He looked up and glared at them both. "I'd rather take my chances with the bounty hunters than have to wear this get-up. At least then I know I'd die an honorable death. Right now, I'm just going to die of embarrassment." He stood up and stared down at himself while he tugged at one of his pigtails.
Lina smacked his hand. "Stop that. You'll pull it out."
"It hurts! You did it up too tight!"
"It's supposed to be tight! Otherwise, it will fall out!"
"How can you stand it?" he complained.
"You get used to it." SMACK!
"OW! What was that for?"
"You don't pull at your bra in public, either!"
"But it's uncomfortable!"
"Deal with it! But don't pull at it!"
"Why do I have to wear it?"
"So you look like a girl, that's why!" She smacked him again, this time on the leg. "Don't stand with your feet out like that. You've got to keep your knees together and walk like a girl." His eyes bulged and he turned around and tried to run. "Oh no, you don't," she said, grabbing one of his pigtails and holding him back as he ran in place. When he stopped, she yanked him back so he fell on his knees at her feet. "Work with me here, Gourry. Not only do you have to look like a girl, you've got to act like one, too."
"Then how do you pass for one?" he asked imprudently. "You're skinny, flat-chested and don't walk like - ARGH!" He was cut off abruptly as she used her elbow to ram him into the ground.
"What were you saying?!" she yelled at his mangled form.
"Nothing..." was the muffled response from where he was eating dirt. He tried to claw his way along the ground to escape her Elbow of Death.

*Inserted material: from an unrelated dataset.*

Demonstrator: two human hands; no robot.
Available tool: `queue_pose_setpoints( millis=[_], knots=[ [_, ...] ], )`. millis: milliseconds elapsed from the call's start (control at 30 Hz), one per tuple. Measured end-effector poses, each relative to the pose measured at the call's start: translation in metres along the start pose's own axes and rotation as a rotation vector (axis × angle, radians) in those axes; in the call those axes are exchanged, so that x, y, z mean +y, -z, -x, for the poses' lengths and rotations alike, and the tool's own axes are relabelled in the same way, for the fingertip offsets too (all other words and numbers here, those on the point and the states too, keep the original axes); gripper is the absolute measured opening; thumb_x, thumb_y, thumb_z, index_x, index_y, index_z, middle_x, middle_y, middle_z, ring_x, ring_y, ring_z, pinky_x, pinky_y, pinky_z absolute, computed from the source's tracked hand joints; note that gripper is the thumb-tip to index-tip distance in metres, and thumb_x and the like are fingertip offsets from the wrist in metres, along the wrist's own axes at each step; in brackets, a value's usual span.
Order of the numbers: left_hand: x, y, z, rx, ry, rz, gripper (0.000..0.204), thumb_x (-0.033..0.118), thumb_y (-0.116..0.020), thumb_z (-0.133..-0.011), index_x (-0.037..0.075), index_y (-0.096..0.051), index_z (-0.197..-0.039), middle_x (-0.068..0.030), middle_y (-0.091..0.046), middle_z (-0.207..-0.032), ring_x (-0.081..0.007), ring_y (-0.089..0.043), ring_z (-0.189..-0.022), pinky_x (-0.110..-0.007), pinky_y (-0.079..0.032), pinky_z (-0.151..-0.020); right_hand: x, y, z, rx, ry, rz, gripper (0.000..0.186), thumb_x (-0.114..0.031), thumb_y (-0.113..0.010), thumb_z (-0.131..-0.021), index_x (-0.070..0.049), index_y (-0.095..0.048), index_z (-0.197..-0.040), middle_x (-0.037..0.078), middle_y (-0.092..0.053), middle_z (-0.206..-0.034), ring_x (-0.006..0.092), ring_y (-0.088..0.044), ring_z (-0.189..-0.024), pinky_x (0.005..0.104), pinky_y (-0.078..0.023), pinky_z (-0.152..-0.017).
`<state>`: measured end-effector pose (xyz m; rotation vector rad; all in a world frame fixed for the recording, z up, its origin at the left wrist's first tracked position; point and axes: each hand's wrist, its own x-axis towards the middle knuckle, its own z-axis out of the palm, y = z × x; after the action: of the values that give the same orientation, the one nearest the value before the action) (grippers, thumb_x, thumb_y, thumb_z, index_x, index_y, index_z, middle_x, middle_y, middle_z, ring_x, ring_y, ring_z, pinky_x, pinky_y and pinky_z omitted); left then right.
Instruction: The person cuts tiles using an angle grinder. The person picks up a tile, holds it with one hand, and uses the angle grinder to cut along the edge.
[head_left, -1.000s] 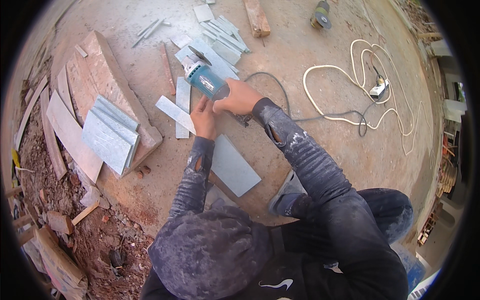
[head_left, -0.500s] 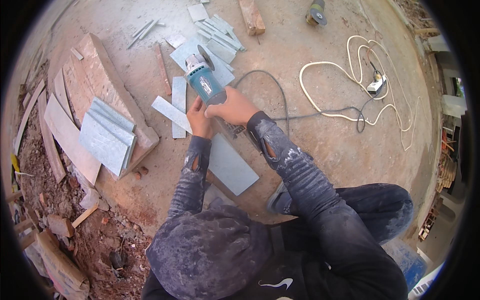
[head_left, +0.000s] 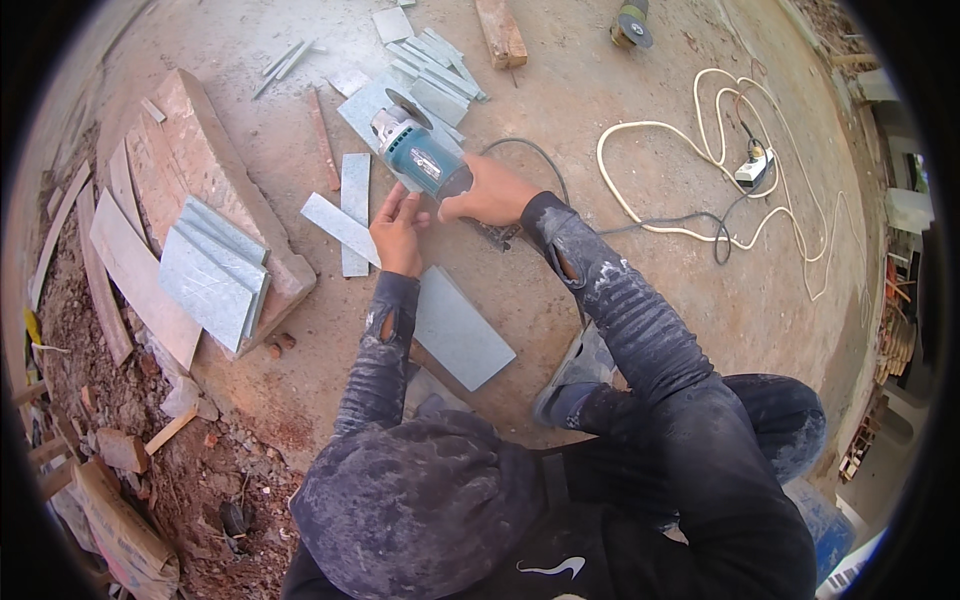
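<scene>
My right hand [head_left: 485, 195] grips the back of a teal angle grinder [head_left: 425, 160], whose disc [head_left: 408, 108] is raised at the upper left end. Just below the tool, my left hand [head_left: 400, 225] has its fingers curled; what they hold, if anything, is hidden. Beneath and left of the hands lie two crossed grey stone strips [head_left: 330, 222]. A larger grey slab [head_left: 465, 330] lies below them on the ground. Cut strips and pieces [head_left: 435, 70] are strewn beyond the grinder, on and around pale dust.
Stacked tiles [head_left: 205, 280] rest against a stone block [head_left: 220, 170] at left, beside rubble [head_left: 200, 470]. A second grinder [head_left: 632, 25] and a timber piece [head_left: 498, 30] lie at the top. White cable loops [head_left: 625, 130] and a power strip [head_left: 750, 172] lie to the right.
My right hand and the back of the grinder have moved slightly right since half a second ago. The fingers of my left hand have shifted a little beside the tool.
</scene>
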<state>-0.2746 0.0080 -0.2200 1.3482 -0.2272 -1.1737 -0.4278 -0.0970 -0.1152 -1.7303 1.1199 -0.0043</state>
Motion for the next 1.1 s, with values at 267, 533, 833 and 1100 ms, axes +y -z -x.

"Lina-san!" Amelia protested. "You're going to ruin his make-over and we'll have to start all over again!"
Mouth twisted, Lina ground her elbow one more time before yanking him upwards. "Come on," she said. "We need to get going. So just keep your big mouth shut and try to act inconspicuous." Yeah, as if a six-foot-four woman was going to be inconspicuous, she thought to herself. Stomping along the footpath, she started down towards the seaport town of Sandoria, rounded a corner and disappeared from their sight.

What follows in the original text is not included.